- Exercise directions: For this listing, report how many lines contain the string "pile", using only a number.
---
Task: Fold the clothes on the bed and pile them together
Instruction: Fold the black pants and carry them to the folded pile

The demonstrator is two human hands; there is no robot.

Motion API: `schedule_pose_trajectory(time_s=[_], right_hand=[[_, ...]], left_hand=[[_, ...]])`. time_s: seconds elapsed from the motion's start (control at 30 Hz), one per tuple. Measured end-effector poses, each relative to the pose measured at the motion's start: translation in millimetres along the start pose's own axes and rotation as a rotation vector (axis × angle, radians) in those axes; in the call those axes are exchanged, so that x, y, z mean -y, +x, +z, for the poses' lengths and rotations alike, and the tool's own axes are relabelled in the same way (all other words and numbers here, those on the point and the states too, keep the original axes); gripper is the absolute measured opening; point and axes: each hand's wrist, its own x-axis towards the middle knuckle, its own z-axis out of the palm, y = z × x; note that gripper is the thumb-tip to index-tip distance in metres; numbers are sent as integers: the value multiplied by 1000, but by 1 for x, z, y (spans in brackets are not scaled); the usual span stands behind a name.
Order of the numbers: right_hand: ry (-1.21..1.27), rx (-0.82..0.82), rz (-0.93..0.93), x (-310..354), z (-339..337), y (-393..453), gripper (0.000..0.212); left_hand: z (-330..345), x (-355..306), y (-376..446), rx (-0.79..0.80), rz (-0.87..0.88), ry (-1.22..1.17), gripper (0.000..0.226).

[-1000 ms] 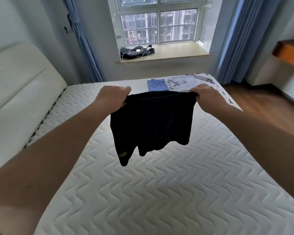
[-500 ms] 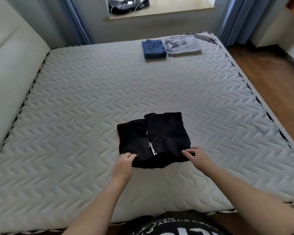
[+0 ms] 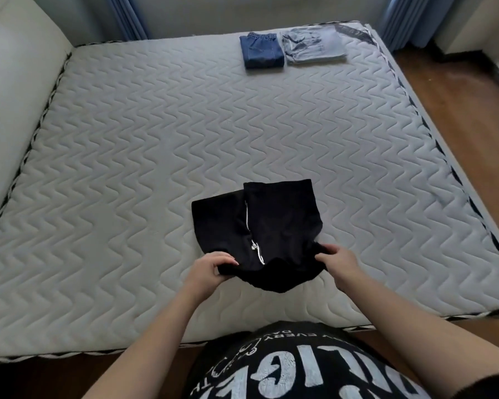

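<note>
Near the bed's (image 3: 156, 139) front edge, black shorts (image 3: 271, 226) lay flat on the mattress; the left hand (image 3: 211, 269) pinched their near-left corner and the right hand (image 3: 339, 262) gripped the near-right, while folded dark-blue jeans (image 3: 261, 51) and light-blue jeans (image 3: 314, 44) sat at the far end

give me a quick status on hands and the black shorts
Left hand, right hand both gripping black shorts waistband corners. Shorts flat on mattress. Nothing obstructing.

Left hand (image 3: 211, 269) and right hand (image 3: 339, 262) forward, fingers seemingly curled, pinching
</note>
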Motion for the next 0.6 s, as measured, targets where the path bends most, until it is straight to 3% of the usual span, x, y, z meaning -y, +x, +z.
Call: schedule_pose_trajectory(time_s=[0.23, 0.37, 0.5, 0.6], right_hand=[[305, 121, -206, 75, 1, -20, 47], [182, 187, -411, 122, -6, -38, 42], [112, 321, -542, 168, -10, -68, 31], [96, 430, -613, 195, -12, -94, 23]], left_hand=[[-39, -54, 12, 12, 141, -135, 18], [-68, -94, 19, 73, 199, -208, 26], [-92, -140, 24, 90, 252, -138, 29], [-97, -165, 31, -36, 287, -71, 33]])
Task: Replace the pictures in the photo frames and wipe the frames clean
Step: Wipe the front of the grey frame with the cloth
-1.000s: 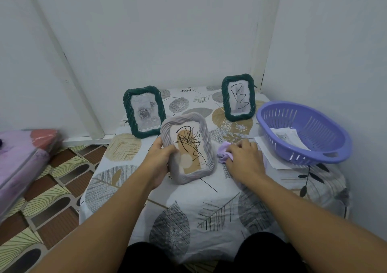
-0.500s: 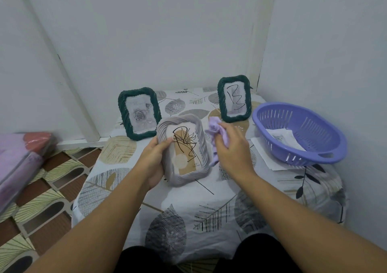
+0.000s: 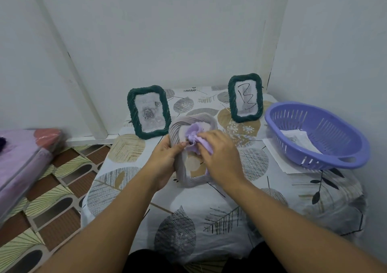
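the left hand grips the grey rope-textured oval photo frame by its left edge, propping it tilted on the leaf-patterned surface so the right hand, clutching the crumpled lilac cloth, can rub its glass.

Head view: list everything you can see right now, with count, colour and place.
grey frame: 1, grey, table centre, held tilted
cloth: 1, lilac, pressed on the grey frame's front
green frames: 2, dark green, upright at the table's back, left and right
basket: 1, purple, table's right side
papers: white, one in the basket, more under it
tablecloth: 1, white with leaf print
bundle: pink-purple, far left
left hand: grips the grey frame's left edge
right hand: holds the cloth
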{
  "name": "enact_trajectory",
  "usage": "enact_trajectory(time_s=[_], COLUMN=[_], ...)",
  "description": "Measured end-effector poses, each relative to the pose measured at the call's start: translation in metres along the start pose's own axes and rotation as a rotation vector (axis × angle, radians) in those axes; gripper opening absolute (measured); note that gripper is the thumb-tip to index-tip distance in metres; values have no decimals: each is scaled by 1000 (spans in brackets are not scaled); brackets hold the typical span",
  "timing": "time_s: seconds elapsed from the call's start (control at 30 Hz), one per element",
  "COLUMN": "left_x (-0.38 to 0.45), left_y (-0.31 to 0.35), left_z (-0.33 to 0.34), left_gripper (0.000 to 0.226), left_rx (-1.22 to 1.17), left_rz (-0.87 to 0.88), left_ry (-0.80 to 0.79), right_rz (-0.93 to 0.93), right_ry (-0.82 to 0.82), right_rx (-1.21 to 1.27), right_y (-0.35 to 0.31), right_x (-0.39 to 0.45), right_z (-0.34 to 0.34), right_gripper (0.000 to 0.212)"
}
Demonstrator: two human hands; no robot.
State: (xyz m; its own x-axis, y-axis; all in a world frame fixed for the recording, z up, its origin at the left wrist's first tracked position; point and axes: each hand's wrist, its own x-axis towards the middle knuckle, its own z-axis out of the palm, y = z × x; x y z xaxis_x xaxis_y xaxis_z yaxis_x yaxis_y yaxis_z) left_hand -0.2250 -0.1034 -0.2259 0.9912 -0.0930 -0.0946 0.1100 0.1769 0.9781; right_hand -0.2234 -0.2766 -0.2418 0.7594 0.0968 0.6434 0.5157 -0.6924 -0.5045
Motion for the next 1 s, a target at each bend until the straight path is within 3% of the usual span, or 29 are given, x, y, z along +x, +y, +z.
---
- Result for this task: 2